E sobre isso, melhor é voltar a ver a resposta genial de Jacob Gorender em O Escravismo Colonial:

“O tráfico mercantilista iniciado pelos portugueses introduziu um fator externo destrutivo que paralisou ou perverteu a evolução endógena dos povos negros. A princípio, os próprios portugueses assaltavam aldeias inermes e realizavam capturas…. Os prisioneiros eram trocados por panos, ferragens, trigo, sal, cavalos e, sobretudo, por armas de fogo e munições. A estes produtos de origem europeia juntaram-se, com grande aceitação, os procedentes da América: tabaco, aguardente, açúcar, doces e búzios, estes últimos utilizados como moeda pelos africanos. A difusão das armas de fogo tornou sua posse questão de sobrevivência e obrigou uma tribo após outra a tentar obtê-las por meio da captura de homens e mulheres de outras tribos”.
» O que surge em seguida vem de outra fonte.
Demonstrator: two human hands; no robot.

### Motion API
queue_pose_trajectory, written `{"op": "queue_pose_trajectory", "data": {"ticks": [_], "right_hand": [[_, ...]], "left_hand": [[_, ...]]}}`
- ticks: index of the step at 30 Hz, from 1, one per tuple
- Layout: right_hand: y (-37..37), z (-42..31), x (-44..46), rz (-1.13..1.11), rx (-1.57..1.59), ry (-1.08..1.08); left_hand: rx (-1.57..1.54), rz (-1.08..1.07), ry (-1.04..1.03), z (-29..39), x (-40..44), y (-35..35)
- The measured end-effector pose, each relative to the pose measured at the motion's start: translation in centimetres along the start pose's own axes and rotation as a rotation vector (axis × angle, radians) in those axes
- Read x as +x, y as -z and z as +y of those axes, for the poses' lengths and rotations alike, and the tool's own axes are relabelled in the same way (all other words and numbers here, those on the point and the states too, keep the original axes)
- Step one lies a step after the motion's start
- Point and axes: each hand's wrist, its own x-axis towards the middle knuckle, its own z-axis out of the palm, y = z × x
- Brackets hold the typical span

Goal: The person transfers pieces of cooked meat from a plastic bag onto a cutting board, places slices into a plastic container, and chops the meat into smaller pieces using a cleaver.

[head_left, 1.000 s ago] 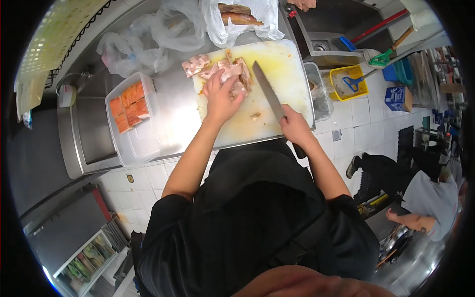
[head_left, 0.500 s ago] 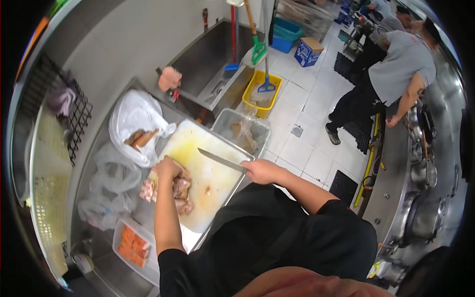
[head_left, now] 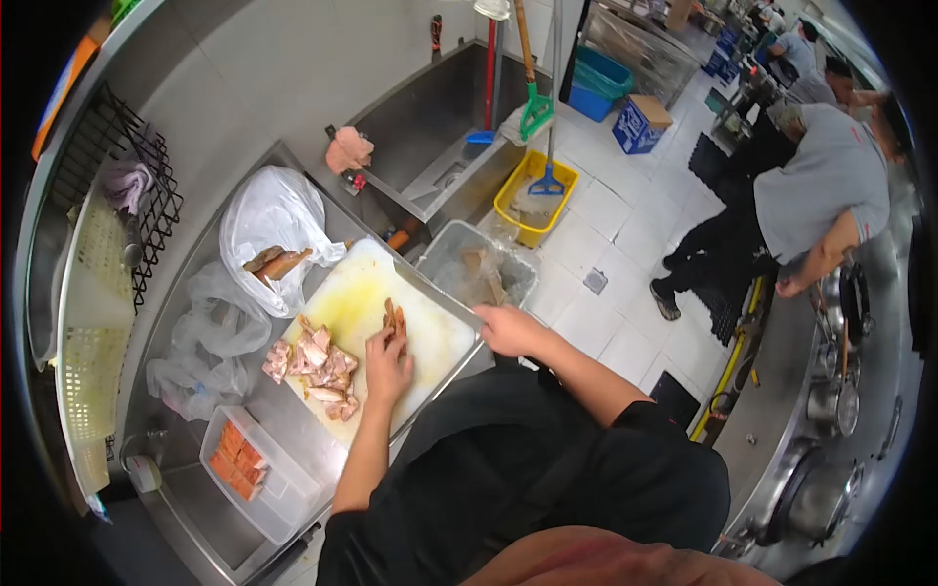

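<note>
My left hand (head_left: pixel 389 365) is on the white cutting board (head_left: pixel 435 342), its fingers curled over a narrow brownish piece of meat (head_left: pixel 394 317). To its left lies a pile of cut, pale pink meat pieces (head_left: pixel 327 369). My right hand (head_left: pixel 510 330) is closed around the handle of a knife. The knife's blade (head_left: pixel 437 290) points up and left, seen thinly along the board's far right edge; I cannot tell whether it touches the board.
Left of the board are a white plastic bag (head_left: pixel 274 220) with brownish pieces, crumpled clear bags (head_left: pixel 200 347), and a plastic container (head_left: pixel 283 488) of orange-pink blocks. A clear tub (head_left: pixel 459 239), sink (head_left: pixel 391 161) and yellow bucket (head_left: pixel 528 230) stand beyond. A co-worker (head_left: pixel 821 186) bends at right.
My left hand has moved right from the meat pile onto a separate narrow piece. The knife has shifted up toward the board's far edge, its blade now turned thin. The view has shifted slightly.
</note>
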Motion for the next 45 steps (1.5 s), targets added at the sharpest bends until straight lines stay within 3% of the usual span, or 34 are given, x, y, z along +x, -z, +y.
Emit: {"op": "queue_pose_trajectory", "data": {"ticks": [5, 10, 13, 15, 19, 21, 22, 25, 28, 31, 32, 34, 38, 40, 45], "right_hand": [[-2.0, 1.2, 2.5, -0.027, -0.022, 0.07], [-2.8, 0.5, 4.4, -0.124, -0.134, -0.007], [-3.2, 0.1, 4.7, -0.152, -0.173, -0.006], [-4.1, -0.1, 4.8, -0.098, -0.136, 0.049], [-5.9, 0.7, 5.2, -0.117, -0.234, 0.062], [-6.1, 0.8, 5.6, -0.202, -0.349, -0.015], [-6.4, 1.5, 5.5, -0.119, -0.255, 0.005], [-5.3, -0.5, 4.9, -0.117, -0.197, 0.041], [-4.9, -1.3, 4.9, -0.158, -0.214, -0.056], [-4.6, -2.1, 5.2, -0.18, -0.23, -0.045], [-4.6, -2.5, 5.1, -0.179, -0.233, -0.047], [-4.0, -3.9, 4.7, -0.094, -0.285, 0.006], [-4.6, -6.0, 4.3, -0.117, -0.332, -0.038], [-6.5, -4.0, 4.8, -0.125, -0.34, -0.039], [-7.4, -2.8, 5.3, -0.129, -0.335, -0.01]], "left_hand": [[-0.054, 0.147, 0.208, 0.2, -1.5, -2.0], [-0.07, 0.245, 0.232, 0.0, -2.3, -3.0], [-0.171, 0.186, 0.377, 0.1, -1.9, -2.4], [-0.075, 0.214, 0.291, -0.3, -1.7, -2.4], [-0.173, 0.176, 0.274, -1.8, -2.0, -2.7], [-0.279, 0.107, 0.422, -0.9, -2.1, -1.0], [-0.213, 0.196, 0.369, -1.7, -2.4, -1.3], [-0.347, 0.196, 0.482, -1.8, -2.6, -0.1], [-0.151, 0.166, 0.299, -1.5, -2.2, 0.3], [-0.233, 0.093, 0.243, -1.5, -1.2, -0.4], [-0.236, 0.094, 0.242, -1.4, -1.1, -0.5], [-0.302, -0.105, 0.438, -0.6, -0.4, -0.1], [-0.321, -0.038, 0.399, -0.4, -1.3, -0.7], [-0.229, 0.1, 0.307, -0.5, -1.5, -0.6], [-0.166, 0.045, 0.258, -0.6, -0.6, -0.8]]}}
Essa história perversa, que alguns sociólogos e escritores queriam ver sepultada, desta vez foi descoberta por um eminente político, o presidente de Portugal em declaração pública. Diria quase que a história ressurgiu, mas ela jamais esteve morta. “Há ações que não foram punidas e os responsáveis não foram presos? Há bens que foram saqueados e não foram devolvidos?” Sim, este é um momento histórico. A grita na direita portuguesa já começou. Vergonha, traição à pátria, berram e urram. Mas a ciência se moveu afinal. Saudemos a coragem de Marcelo Rebelo de Sousa.